Dans les articles précédents, nous avons principalement étudié les dissonances et les consonances, et comment celles-ci alternaient au sein de mouvements harmoniques.
Et si nous allions maintenant mettre un peu de stabilité au sein même de ces mouvements, qu’en pensez-vous ? C’est là que la pédale entre en jeu !
La pédale
La pédale, dans ce cas précis, ne désigne pas l’accessoire bien connu des pianistes et claviéristes de tous poils, et qui sert habituellement à maintenir le son une fois que les touches sont relâchées.
Et pourtant, conceptuellement, on n’en est pas loin. En effet la pédale harmonique consiste à faire durer une note sur plusieurs accords consécutifs, qu’elle soit répétée ou bien tenue. En général, une pédale fait quasiment toujours entendre la tonique ou la dominante de la tonalité générale du morceau ou de la tonalité de modulation. Concernant les modulations, je vous invite à vous reporter aux articles 17 à 22. La pédale est dite simple si elle ne fait entendre que la tonique ou la dominante, et double si elle fait entendre les deux.

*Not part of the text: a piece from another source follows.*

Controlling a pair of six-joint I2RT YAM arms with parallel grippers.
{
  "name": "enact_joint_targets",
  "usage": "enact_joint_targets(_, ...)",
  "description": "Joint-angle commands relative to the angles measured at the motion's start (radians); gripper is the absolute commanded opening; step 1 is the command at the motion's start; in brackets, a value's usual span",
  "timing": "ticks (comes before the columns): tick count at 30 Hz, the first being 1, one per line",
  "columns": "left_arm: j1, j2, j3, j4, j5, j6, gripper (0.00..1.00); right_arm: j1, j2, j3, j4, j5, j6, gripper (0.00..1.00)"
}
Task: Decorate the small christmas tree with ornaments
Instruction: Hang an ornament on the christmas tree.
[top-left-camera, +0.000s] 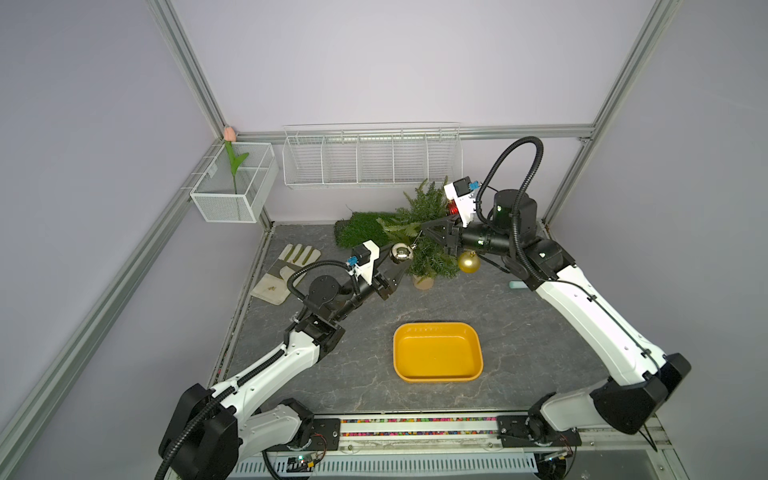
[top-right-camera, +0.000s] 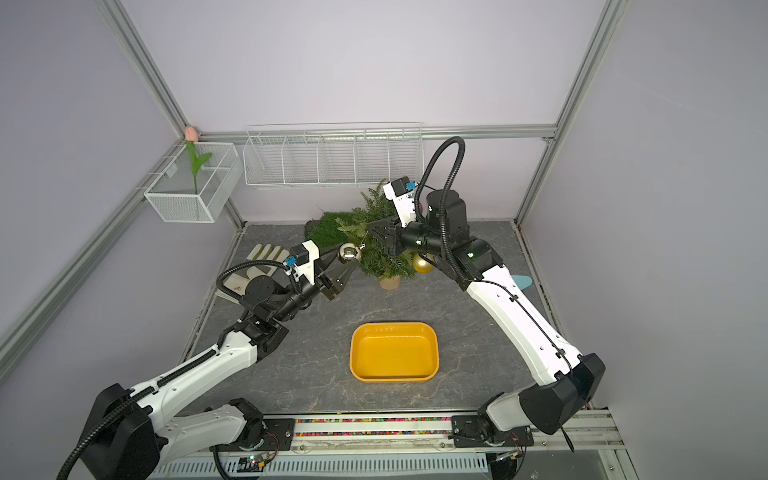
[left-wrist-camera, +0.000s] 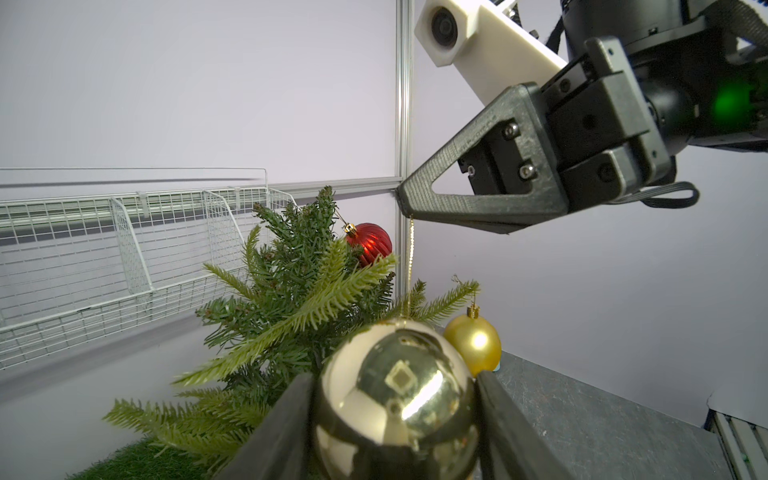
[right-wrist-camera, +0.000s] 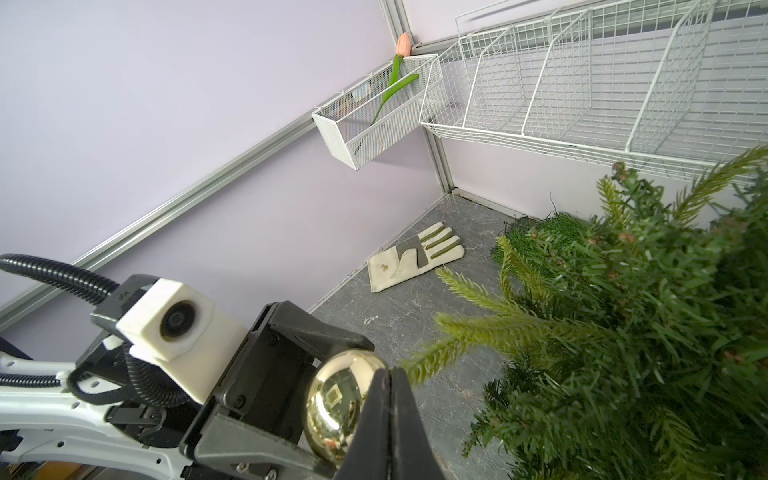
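I have the silver bauble (left-wrist-camera: 395, 395) at the tree's (top-left-camera: 430, 259) 9 o'clock, clamped between my left gripper's (top-left-camera: 398, 261) half-spread jaws, while the right gripper (left-wrist-camera: 409, 205), jaws pinched together, has its string (left-wrist-camera: 411, 266) pulled straight. If I draw the arms apart, the string may slip or snap, and a snag could topple the tree. I can't see the string's open end or which branch it faces.
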Motion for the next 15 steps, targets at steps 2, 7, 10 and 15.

Les pédales sont bien entendu utilisables en majeur ou en mineur, brèves ou longues, pour faire entendre des cadences ou bien des accords sans lien fonctionnel.
Dans l’exemple suivant, on a ainsi une pédale simple sur Do qui se poursuit sur l’ensemble de la progression d’accords. Sur les deux premières mesures, on peut également considérer que l’on a une double pédale de la tonique et de la dominante, Do et Sol.
Mais alors vous me direz, en quoi la présence de cette note apporte-t-elle une quelconque stabilité ? D’autant qu’elle n’empêche nullement l’alternance entre dissonance et consonance. Alors ?
Eh bien il se trouve que la pédale apporte un ancrage dans une succession d’accords. Le maintien ou la répétition d’une même note permet d’asseoir le morceau, d’aplanir le mouvement entre dissonance et consonance ou encore de créer une attente. La stabilité de la pédale permet également d’accentuer encore la cohérence de certains enchaînements d’accords, ou bien d’en adoucir d’autres. Nous verrons que dans certains cas, l’emploi de la pédale permet également de sortir du cycle des quintes.
L’accord sus4
Cet accord est particulièrement à même d’illustrer le fonctionnement de la pédale. Il nous faut nous pencher un peu plus en détail sur lui.
L’accord de sus4 est un accord un peu spécial. Il s’agit en règle générale d’un accord de septième de dominante dont on a remplacé la tierce par la quarte. On dit alors que la quarte est « suspendue ». Or cette quarte suspendue confère un caractère totalement particulier à cet accord, notamment en lui faisant perdre le triton, ce qui le destitue de son statut d’accord de dominante. Qui plus est, l’exemple suivant montre que par l’introduction de cette fameuse quarte, l’accord de sus4 se trouve composé aux ¾ de notes issues de l’accord du IIe degré de la gamme, donc d’un accord de sous-dominante.
Toutefois, à la différence d’un accord de sous-dominante classique, l’accord de sus4 montre une tendance nettement inférieure à vouloir résoudre sur l’accord de dominante. Il est de ce fait généralement employé comme ici pour retarder l’arrivée de l’accord de dominante, voire de l’évincer carrément dans d’autres cas.